## TASK OBJECTIVE
The answer is to be an exact copy of the lines below running from the line with "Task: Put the" down to the line with "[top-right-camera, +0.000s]", both ends included, and nothing more.

## Stored items

***

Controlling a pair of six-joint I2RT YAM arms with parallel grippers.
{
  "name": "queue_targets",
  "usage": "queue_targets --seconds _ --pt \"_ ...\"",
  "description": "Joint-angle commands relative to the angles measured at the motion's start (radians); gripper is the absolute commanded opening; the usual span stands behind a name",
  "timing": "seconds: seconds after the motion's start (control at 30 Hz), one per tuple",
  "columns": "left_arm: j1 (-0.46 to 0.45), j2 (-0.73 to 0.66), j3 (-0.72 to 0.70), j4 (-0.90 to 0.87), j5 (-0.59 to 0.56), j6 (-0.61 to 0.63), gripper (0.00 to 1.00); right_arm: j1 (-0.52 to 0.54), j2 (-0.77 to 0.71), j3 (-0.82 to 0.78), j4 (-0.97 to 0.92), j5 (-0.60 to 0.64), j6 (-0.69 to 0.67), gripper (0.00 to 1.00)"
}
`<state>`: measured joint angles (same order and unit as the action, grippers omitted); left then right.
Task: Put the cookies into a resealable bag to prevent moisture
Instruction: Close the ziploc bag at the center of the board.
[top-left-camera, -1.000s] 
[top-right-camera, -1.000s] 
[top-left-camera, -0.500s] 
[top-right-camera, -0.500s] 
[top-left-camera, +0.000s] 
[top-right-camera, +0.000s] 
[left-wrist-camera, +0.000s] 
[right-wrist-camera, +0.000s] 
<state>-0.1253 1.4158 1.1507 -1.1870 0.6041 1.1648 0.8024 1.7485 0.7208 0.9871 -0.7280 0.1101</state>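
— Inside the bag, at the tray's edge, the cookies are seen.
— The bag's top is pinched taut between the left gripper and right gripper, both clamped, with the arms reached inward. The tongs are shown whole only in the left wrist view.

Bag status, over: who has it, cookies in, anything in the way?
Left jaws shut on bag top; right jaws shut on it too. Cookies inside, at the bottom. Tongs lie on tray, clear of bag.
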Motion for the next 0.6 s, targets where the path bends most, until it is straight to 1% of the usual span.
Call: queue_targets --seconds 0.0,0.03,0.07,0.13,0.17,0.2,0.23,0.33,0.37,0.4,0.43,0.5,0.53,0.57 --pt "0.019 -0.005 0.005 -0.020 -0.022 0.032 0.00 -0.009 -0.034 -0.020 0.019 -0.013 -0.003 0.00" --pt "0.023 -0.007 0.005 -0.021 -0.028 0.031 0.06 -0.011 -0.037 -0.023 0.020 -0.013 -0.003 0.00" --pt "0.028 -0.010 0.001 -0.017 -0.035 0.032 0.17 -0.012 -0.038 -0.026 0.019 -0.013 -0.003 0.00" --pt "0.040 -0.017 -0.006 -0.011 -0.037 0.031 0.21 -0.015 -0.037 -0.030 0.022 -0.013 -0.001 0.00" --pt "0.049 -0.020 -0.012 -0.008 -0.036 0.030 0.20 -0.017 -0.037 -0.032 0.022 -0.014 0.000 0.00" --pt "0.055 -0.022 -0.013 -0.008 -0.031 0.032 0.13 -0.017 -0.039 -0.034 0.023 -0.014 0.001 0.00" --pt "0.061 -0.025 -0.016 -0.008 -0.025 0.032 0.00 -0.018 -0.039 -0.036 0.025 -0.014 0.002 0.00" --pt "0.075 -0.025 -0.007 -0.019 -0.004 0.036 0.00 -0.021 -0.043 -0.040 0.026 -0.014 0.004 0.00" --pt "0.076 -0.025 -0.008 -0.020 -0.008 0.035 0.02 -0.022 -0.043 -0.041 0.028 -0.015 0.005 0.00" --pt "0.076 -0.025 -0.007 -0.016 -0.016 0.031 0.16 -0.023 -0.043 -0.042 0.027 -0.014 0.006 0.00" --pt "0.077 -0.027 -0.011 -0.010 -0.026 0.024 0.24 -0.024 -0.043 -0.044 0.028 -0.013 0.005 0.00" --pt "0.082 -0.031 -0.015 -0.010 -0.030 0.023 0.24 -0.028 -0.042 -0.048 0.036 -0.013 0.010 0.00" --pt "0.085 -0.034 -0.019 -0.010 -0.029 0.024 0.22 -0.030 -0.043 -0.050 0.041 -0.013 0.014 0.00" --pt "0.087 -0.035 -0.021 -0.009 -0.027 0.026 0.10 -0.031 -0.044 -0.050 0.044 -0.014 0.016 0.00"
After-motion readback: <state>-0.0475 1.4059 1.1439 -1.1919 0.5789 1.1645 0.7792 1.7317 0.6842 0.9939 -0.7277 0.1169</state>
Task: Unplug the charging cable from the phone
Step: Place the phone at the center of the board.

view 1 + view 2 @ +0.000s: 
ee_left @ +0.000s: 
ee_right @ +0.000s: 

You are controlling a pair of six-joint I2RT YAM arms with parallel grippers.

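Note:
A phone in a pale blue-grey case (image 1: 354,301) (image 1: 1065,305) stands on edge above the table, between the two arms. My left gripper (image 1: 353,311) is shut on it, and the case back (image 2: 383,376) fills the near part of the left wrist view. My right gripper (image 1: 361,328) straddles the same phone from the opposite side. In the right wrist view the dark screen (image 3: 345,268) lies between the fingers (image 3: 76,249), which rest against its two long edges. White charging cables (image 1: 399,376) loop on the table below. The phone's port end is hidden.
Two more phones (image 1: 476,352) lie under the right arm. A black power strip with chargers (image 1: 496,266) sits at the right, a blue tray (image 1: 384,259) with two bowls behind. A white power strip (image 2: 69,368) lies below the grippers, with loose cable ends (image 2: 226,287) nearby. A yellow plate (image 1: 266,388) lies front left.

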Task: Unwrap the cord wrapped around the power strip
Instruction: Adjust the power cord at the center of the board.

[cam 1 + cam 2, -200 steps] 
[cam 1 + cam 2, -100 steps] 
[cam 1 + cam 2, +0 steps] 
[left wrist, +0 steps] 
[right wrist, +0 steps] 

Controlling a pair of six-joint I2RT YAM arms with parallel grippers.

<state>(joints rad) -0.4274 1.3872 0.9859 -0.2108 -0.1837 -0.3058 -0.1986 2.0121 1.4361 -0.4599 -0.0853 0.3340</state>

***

## RESULT OF THE EXERCISE
Task: Put the cookies into a resealable bag to prevent moisture
Instruction: Close the ziploc bag at the center of the board.
[top-left-camera, -1.000s] 
[top-right-camera, -1.000s] 
[top-left-camera, -0.500s] 
[top-right-camera, -0.500s] 
[top-left-camera, +0.000s] 
[top-right-camera, +0.000s] 

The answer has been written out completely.